▶ **TASK OBJECTIVE**: Show every line of the data where the word "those" can be found.

▶ **PROVIDED MATERIAL**:
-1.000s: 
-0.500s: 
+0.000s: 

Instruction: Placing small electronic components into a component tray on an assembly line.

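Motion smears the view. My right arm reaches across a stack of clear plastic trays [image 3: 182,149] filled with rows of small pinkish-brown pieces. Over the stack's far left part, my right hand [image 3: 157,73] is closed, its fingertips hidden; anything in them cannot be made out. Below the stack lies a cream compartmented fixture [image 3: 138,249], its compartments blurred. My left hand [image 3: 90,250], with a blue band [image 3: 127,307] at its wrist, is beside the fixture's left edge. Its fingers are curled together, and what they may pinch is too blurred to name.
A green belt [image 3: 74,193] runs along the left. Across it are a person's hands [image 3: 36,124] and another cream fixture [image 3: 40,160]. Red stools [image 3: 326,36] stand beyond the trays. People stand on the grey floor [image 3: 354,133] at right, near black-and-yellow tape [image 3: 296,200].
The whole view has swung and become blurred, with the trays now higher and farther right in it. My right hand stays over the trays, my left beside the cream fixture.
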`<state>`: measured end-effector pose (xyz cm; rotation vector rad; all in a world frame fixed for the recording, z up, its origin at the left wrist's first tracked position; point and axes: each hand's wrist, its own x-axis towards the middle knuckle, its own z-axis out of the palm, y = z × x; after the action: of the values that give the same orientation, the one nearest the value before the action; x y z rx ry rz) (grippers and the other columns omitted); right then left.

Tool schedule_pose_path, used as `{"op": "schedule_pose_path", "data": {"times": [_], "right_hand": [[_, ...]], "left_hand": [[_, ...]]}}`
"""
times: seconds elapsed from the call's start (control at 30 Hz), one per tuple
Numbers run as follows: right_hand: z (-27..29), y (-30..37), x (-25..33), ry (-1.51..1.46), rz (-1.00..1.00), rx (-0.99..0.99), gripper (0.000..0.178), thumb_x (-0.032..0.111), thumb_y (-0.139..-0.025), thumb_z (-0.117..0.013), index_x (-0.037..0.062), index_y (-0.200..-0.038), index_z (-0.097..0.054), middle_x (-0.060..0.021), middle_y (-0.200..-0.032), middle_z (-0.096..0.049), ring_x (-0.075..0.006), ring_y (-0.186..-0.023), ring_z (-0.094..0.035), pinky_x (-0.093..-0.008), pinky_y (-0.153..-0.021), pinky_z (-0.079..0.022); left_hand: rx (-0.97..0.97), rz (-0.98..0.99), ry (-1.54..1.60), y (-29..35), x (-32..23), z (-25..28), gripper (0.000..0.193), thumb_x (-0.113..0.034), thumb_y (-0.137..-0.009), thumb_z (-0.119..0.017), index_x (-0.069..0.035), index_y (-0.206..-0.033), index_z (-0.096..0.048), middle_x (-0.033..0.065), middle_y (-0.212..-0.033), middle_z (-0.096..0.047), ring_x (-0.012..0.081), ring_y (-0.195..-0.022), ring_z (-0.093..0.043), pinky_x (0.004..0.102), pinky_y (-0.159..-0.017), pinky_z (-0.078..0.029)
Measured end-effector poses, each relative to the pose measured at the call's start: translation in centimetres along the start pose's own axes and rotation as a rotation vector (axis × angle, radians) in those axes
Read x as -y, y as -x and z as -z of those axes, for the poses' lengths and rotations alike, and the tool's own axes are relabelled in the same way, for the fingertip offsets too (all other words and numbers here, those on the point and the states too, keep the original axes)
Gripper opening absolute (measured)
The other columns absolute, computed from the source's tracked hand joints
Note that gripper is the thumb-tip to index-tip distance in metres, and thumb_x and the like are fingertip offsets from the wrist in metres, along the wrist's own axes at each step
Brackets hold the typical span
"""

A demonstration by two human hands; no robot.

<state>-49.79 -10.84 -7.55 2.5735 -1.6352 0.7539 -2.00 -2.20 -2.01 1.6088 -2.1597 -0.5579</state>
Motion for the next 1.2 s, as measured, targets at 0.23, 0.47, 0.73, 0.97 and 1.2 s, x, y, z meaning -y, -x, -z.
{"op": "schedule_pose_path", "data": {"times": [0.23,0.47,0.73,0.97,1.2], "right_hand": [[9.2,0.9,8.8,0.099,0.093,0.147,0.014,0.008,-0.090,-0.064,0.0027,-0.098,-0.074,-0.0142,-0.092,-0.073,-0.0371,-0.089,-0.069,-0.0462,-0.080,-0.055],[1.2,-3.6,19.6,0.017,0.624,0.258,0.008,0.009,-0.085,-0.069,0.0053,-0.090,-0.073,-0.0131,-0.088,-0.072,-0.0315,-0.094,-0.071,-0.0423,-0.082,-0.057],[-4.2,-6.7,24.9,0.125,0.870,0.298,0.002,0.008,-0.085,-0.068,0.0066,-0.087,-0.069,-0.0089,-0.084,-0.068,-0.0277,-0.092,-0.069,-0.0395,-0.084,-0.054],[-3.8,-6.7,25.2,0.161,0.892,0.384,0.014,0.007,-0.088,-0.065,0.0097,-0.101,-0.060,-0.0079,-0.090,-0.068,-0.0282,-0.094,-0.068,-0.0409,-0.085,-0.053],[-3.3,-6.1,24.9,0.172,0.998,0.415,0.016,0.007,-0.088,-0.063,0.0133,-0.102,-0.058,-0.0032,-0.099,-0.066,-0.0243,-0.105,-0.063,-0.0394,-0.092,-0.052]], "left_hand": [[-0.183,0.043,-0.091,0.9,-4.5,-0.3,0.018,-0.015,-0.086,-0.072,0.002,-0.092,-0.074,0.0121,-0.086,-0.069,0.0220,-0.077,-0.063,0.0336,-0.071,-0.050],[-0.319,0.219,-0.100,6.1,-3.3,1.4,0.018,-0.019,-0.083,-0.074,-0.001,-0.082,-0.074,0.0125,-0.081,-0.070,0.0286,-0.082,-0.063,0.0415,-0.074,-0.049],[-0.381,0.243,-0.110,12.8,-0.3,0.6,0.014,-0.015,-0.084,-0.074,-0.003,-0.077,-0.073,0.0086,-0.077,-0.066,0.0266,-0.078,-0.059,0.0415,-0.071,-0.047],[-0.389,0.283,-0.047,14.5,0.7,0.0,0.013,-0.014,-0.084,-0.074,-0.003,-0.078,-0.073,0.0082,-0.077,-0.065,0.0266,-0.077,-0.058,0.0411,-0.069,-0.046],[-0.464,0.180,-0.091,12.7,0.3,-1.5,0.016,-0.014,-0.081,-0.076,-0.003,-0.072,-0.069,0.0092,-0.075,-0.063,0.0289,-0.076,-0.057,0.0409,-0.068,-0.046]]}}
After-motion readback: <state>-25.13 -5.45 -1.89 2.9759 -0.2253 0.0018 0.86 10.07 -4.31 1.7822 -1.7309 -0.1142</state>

▶ **ANSWER SPACE**:
Measured end-effector poses, each relative to the pose measured at the call's start: translation in centimetres along the start pose's own axes and rotation as a rotation vector (axis × angle, radians) in those axes
Read x as -y, y as -x and z as -z of those axes, for the poses' lengths and rotations alike, and the tool's own axes are relabelled in the same way, for the fingertip offsets too (all other words and numbers here, those on the point and the states too, keep the original axes)

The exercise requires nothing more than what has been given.